(What is expected): The required output is the lines below from the line containing "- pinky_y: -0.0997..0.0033" to the line containing "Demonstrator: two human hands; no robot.", inclusive, retyped exactly. No other lines belong in it.

━━━━

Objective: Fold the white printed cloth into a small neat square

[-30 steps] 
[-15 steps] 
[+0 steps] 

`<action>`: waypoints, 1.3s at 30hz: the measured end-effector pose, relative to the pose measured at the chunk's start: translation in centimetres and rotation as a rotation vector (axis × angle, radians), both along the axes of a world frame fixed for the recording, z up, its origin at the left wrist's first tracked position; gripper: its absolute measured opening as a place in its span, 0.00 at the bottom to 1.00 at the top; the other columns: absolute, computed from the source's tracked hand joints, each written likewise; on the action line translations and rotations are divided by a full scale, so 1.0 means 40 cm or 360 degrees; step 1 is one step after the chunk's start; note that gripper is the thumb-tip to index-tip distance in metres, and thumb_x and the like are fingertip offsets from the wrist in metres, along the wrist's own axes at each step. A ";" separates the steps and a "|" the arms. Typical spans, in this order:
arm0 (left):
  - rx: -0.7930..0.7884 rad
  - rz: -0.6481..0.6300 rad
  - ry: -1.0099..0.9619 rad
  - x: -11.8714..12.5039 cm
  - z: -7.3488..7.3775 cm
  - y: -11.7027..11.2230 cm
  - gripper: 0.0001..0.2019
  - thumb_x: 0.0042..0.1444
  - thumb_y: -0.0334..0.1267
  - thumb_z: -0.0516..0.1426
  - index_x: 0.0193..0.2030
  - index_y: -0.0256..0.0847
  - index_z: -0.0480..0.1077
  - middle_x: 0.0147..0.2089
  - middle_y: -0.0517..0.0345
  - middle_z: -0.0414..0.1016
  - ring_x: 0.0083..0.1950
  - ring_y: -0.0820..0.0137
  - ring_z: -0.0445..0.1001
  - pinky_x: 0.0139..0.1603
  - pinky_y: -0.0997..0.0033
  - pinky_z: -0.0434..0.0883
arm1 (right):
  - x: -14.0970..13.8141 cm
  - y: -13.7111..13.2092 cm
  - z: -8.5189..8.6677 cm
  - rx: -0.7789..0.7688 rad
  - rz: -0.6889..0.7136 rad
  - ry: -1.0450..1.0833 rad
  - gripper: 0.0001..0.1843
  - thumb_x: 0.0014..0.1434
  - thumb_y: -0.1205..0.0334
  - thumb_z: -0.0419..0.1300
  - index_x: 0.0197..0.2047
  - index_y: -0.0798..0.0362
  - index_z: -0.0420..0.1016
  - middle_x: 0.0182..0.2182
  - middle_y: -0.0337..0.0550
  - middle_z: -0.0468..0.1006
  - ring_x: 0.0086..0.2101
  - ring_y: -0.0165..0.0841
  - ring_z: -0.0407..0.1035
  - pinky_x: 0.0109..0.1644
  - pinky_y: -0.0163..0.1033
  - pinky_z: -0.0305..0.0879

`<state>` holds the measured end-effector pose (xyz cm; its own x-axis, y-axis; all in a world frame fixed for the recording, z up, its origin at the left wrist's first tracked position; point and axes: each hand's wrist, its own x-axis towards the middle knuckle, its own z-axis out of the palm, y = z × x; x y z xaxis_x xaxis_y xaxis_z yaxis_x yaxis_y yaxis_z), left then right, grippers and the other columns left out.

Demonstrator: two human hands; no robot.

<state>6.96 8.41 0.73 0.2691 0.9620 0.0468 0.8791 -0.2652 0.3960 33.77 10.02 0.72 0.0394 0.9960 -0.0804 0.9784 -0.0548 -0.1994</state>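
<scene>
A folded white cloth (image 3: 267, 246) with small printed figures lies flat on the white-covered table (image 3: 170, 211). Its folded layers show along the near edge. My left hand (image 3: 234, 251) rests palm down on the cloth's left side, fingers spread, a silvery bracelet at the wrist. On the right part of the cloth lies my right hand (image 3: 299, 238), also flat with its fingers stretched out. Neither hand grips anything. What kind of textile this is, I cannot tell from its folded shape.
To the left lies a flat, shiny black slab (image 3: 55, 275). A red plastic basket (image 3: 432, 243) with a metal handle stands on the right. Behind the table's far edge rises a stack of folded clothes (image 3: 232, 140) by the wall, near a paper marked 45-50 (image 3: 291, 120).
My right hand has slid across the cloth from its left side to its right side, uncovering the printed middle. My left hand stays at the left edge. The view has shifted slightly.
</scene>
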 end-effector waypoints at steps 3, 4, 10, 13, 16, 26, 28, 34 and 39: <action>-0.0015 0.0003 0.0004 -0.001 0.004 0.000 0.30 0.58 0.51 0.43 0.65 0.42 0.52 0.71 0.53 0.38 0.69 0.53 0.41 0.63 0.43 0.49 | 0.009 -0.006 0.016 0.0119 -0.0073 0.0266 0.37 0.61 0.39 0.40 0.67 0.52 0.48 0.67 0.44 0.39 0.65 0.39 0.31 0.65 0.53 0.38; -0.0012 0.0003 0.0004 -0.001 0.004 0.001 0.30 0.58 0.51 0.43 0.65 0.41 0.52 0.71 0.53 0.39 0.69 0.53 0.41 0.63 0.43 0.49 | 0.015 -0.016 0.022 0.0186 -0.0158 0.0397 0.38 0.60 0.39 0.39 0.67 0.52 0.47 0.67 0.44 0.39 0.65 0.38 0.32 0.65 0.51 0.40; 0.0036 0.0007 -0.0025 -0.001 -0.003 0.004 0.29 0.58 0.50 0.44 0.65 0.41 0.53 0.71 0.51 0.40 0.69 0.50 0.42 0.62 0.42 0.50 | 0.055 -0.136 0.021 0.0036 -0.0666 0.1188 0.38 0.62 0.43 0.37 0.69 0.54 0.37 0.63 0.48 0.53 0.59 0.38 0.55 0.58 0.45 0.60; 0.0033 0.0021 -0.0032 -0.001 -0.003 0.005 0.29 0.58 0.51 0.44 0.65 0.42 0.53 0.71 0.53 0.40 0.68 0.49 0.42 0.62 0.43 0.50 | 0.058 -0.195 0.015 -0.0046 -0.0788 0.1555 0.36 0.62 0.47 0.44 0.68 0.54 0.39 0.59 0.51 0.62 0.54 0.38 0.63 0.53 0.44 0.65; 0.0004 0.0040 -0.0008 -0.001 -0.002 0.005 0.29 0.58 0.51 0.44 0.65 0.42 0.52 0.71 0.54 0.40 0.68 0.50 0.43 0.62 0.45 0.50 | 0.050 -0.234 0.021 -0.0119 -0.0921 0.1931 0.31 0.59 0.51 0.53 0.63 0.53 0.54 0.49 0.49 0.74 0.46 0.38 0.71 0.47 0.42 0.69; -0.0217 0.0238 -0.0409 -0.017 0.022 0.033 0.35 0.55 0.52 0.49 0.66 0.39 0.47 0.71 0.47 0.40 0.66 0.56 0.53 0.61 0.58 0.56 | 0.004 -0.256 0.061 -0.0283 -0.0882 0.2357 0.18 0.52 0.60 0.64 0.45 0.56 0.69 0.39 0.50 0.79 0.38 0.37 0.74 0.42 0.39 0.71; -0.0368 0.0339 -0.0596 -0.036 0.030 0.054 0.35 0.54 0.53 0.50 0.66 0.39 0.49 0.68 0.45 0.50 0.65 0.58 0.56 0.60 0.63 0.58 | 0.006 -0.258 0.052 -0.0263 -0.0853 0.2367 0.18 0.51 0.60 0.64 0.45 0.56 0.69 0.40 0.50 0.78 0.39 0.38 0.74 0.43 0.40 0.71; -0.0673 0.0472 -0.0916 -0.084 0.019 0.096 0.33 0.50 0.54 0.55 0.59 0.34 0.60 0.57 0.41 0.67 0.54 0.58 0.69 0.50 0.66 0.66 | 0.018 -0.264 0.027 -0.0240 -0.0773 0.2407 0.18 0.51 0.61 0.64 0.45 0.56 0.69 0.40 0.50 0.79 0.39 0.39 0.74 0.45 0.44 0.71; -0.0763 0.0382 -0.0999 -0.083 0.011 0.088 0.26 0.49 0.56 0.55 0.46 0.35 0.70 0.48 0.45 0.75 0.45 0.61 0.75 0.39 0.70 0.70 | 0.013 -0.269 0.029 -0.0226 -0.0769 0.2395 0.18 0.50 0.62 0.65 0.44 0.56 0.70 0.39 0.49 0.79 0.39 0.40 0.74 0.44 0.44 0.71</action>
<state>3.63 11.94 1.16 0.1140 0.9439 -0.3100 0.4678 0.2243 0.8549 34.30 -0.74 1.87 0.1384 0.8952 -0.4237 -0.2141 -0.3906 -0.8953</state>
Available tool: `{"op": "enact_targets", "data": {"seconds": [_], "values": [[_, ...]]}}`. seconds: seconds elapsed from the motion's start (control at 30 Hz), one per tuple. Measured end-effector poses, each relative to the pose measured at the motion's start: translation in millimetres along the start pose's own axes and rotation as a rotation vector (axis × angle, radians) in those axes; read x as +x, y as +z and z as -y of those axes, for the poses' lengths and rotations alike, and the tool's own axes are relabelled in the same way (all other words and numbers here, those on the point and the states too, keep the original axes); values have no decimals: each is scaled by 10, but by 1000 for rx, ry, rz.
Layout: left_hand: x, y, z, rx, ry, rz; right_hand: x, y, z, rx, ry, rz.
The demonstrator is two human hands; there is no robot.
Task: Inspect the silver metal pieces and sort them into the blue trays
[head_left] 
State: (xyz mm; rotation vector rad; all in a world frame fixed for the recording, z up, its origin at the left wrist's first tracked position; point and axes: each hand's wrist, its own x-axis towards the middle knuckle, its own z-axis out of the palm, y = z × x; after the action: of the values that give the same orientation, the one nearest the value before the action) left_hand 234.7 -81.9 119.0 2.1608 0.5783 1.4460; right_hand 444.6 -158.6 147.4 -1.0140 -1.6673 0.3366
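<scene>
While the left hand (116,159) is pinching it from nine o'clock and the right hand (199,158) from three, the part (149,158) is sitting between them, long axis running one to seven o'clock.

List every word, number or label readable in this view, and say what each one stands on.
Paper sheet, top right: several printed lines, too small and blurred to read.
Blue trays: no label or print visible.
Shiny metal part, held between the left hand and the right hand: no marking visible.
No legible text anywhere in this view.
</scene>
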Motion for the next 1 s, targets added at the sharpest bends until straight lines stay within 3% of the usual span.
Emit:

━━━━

(Answer box):
  - pinky_y: -0.0997..0.0033
  - pinky_z: -0.0434..0.0883
arm1 (right):
  - x: -14.0970..13.8141 cm
  - y: -13.7111..13.2092 cm
  - z: -8.5189..8.6677 cm
  - rx: -0.7789..0.7688 rad
  - rz: -0.6889..0.7136 rad
  - ry: -1.0450..1.0833 rad
  - gripper: 0.0001..0.1843
  - thumb_x: 0.0014..0.1434
  - thumb_y: -0.1205..0.0334
  - thumb_z: -0.0419..0.1300
  - index_x: 0.0197..0.2047
  - index_y: -0.0798..0.0362
  - index_z: -0.0420..0.1016
  - middle_x: 0.0182..0.2182
  - middle_y: -0.0337..0.0550
  - middle_z: -0.0468..0.1006
  - ring_x: 0.0086..0.2101
  - ring_y: -0.0165..0.0841
  - ring_z: -0.0407..0.1035
  - pinky_x: 0.0109..0.1644
  - pinky_y: -0.0163..0.1033
  - pinky_z: -0.0305..0.0879

`<state>` holds the measured end-effector pose (xyz cm; its own x-axis, y-axis; all in a world frame fixed for the recording, z up, its origin at the left wrist's first tracked position; point and axes: each hand's wrist, its own x-axis towards the middle knuckle, its own z-axis out of the palm, y = z × x; x y z xaxis_x xaxis_y xaxis_z yaxis_x yaxis_y yaxis_z), left then right, grippers and the other columns left out.

Demonstrator: two human hands; no robot.

No part of the exercise remains unanswered.